INFORMATION SHOWN:
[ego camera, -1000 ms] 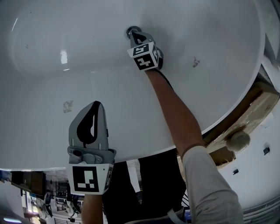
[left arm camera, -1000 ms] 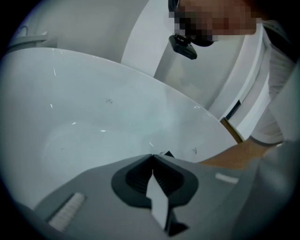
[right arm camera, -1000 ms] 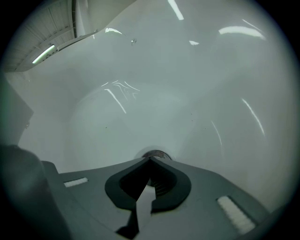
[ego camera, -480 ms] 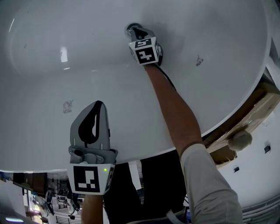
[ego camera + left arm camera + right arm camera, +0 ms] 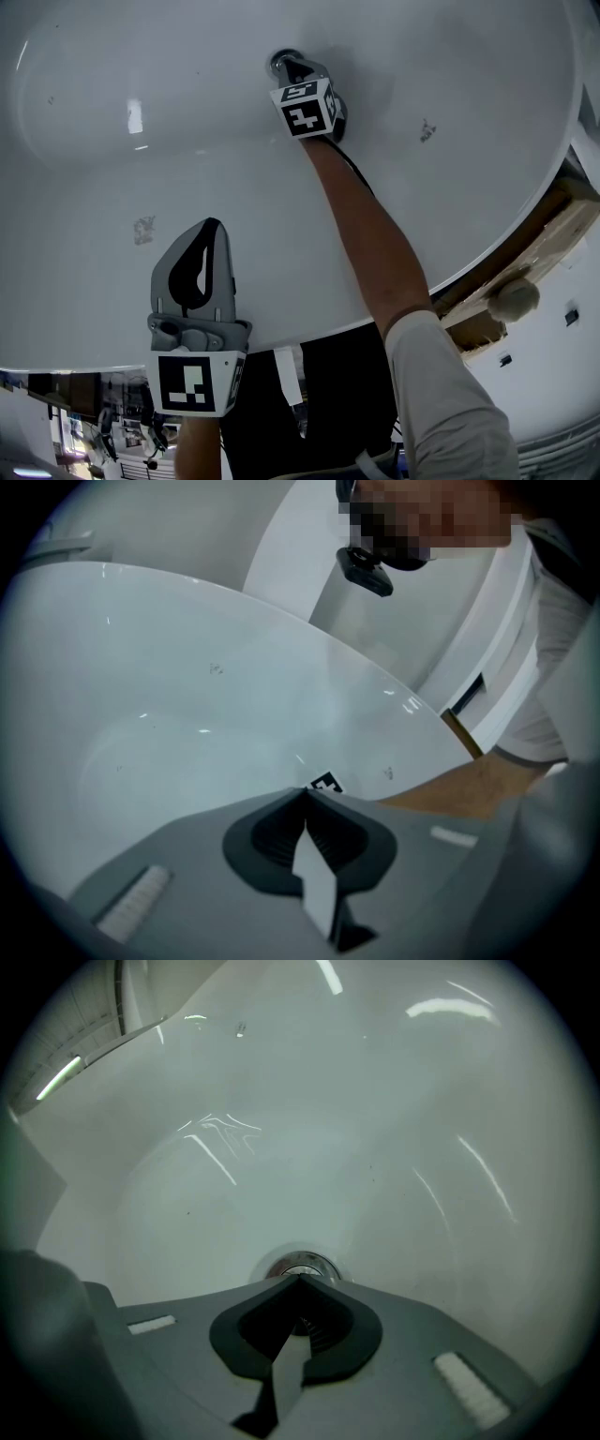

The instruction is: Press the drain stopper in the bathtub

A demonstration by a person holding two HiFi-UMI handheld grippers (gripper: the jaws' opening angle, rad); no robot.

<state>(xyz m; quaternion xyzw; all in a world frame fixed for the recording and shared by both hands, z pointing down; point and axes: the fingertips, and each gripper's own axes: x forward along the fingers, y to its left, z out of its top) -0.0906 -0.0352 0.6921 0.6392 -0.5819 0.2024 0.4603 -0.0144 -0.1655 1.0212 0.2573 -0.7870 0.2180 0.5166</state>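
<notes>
- The white bathtub (image 5: pixel 441 56) fills most of the head view, with the round metal drain stopper (image 5: pixel 281 63) set in its floor near the top of that view.
- The right gripper (image 5: pixel 292 68) reaches deep into the tub on an outstretched forearm (image 5: pixel 375 244). Its jaws are clenched with nothing between them.
- In the right gripper view the closed tips (image 5: pixel 298 1280) overlap the near edge of the drain stopper (image 5: pixel 301 1264). Whether they bear down on it cannot be told.
- The left gripper (image 5: pixel 209 225) hangs over the tub's near rim, well apart from the stopper. Its jaws are pressed together and empty (image 5: pixel 305 793).
- Two grey smudges (image 5: pixel 143 229) mark the tub's surface.
</notes>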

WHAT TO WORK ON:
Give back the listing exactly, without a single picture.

TASK OUTPUT:
[ego camera, -1000 ms] 
[left arm camera, -1000 ms] 
[right arm camera, -1000 ms] 
[ego camera, -480 ms] 
[ego camera + left arm camera + right arm camera, +0 ms] 

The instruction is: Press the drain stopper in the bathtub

A demonstration by a person holding two HiFi-UMI handheld grippers (gripper: the jaws' opening angle, rad); no robot.

<state>(xyz m; quaternion xyzw; all in a world frame fixed for the recording and shared by both hands, z pointing down; point and axes: the fingertips, and each gripper's own axes: x forward along the fingers, y to its left, z out of its top) -0.0906 -0.0352 0.6921 0.6392 -0.5819 0.2024 0.4603 -0.0144 -0.1655 1.0212 0.2573 -0.7870 0.2180 0.5166</state>
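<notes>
- The white bathtub (image 5: pixel 441 56) fills most of the head view, with the round metal drain stopper (image 5: pixel 281 63) set in its floor near the top of that view.
- The right gripper (image 5: pixel 292 68) reaches deep into the tub on an outstretched forearm (image 5: pixel 375 244). Its jaws are clenched with nothing between them.
- In the right gripper view the closed tips (image 5: pixel 298 1280) overlap the near edge of the drain stopper (image 5: pixel 301 1264). Whether they bear down on it cannot be told.
- The left gripper (image 5: pixel 209 225) hangs over the tub's near rim, well apart from the stopper. Its jaws are pressed together and empty (image 5: pixel 305 793).
- Two grey smudges (image 5: pixel 143 229) mark the tub's surface.
</notes>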

Nothing else is required for this exercise.